About PyTorch C++ operator backend selection

Ther-nullptr · October 24, 2023, 3:40pm

I am curious about the C++ backend used by PyTorch. In version 2.0, I have noticed at least 3 kinds of C++ backends used by PyTorch——CUBLAS(The oldest backend but not open-sourced), CUTLASS(an open-sourced C++ operator library developed by NVIDIA) and Triton(a python-like language and compiler for writing highly efficient custom Deep-Learning primitives, developed by OpenAI).
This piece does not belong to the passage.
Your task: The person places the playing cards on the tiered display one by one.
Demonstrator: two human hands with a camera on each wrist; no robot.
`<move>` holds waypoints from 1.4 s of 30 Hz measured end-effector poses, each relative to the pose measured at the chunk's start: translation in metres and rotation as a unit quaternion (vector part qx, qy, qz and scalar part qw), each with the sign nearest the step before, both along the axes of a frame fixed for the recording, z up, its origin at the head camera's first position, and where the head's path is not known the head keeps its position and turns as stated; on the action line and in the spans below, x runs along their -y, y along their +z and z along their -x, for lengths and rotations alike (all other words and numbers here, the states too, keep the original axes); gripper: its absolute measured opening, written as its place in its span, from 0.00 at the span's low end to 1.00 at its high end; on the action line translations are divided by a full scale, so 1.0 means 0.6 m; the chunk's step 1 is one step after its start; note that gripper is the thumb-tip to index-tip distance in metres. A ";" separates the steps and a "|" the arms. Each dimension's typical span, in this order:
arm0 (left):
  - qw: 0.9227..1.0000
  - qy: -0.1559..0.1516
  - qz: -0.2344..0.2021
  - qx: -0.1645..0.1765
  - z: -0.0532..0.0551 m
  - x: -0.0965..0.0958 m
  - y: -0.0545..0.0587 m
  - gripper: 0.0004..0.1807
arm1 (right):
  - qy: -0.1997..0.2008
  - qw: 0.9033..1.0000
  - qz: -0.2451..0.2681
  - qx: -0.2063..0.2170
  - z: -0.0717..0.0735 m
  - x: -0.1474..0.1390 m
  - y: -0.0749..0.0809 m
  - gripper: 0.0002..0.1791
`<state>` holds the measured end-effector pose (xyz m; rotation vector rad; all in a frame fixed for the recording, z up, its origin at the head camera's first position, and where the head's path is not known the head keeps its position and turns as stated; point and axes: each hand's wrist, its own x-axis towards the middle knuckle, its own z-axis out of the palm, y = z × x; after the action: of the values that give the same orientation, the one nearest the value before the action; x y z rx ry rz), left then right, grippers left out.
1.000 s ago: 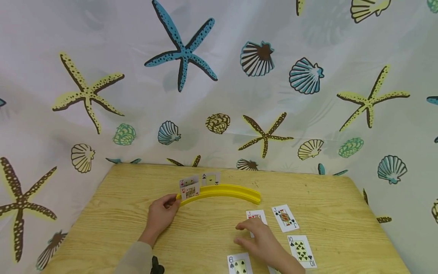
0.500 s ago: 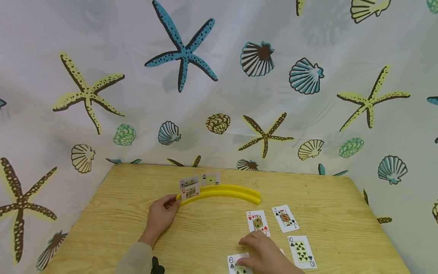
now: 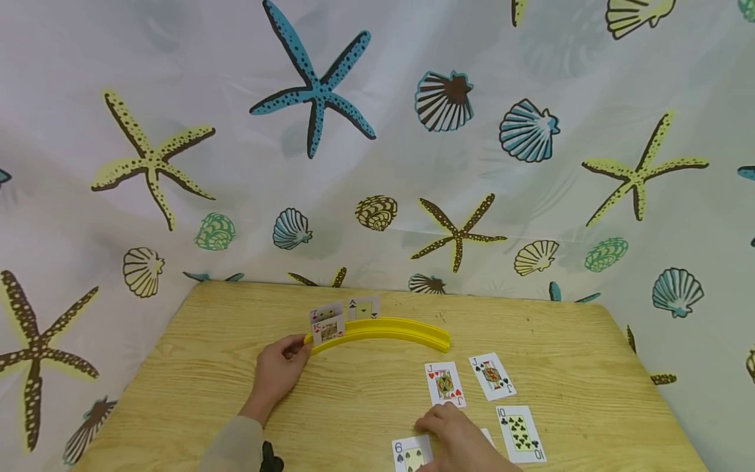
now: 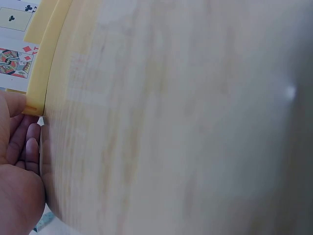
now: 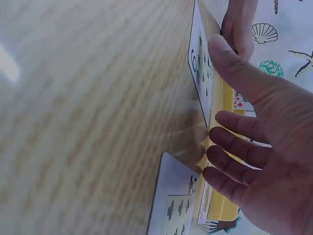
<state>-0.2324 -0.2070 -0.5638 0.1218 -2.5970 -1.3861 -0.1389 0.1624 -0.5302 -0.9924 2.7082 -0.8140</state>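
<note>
My left hand [image 3: 282, 369] pinches the left end of a curved yellow card holder [image 3: 401, 328], thumb and fingers at its tip in the left wrist view. A king of diamonds [image 3: 328, 330] stands in the holder, with a seven [image 3: 324, 311] behind it and an ace of clubs [image 4: 13, 18] beside them. My right hand [image 3: 463, 440] is low over the table, its fingers loosely spread and holding nothing. Its thumb is right at the six of spades [image 3: 408, 452]. Another card [image 3: 487, 435] is mostly hidden beneath this hand.
A jack of hearts [image 3: 445, 383] lies face up just beyond my right hand. A jack of spades [image 3: 492, 375] and a ten of clubs [image 3: 520, 432] lie to its right on the wooden table [image 3: 224, 314]. A seashell-print curtain [image 3: 377, 164] hangs behind.
My right hand has moved down and toward me, from over the jack of hearts to beside the six of spades, uncovering the jack. My left hand and the holder have stayed still.
</note>
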 end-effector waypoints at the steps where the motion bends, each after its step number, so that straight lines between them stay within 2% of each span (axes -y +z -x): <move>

I want to ask some questions about this(for 2.0+ version PyTorch):

What are the principles of PyTorch’s back-end selection? e.g. all of the 3 backends implement the GEMM operator, PyTorch will choose which one? Where is the source code?
Since the operators have some hyper-parameters (e.g. tile size), the best hyper-parameters maybe very different according to the size of operator. So how do PyTorch determines these hyper-parameters runtimely? Where is the source code to determine these params?
Take my profiling examples as below:

02fbb2d8c302db4a434cbce2cc8c6542674×1057 257 KB

I have profiled GEMM of (1024,1024,1024), (2048, 2048, 2048), (4096, 4096, 4096), (8192, 8192, 8192), and notice they all use CUTLASS, with different configs(e.g. different tiling sizes, for shape of 2048 is 128x128, while for shape of 4096 is 128x256).

source code:

import torch
from triton.testing import do_bench

def get_flops(N, get_kernels=True):
    A = torch.randn(N, N, device='cuda', dtype=torch.float16)
    B = torch.randn(N, N, device='cuda', dtype=torch.float16)

    def f():
        return torch.mm(A, B)

    if get_kernels:
        with torch.profiler.profile() as prof:
            f()

        for e in prof.events():
            # if True:
            if "gemm" in e.name or "triton" in e.name or "gemv" in e.name:
                print(f"{N}: {e}")
                timer = e.cuda_time/1e3
    timer = do_bench(f)
    iters_per_second = 1e3/timer
    flops = A.shape[0] * A.shape[1] * B.shape[1] * 2
    flops_achieved = iters_per_second * flops/1e12
    print(f"{N}: {flops_achieved:.2f}TF/s")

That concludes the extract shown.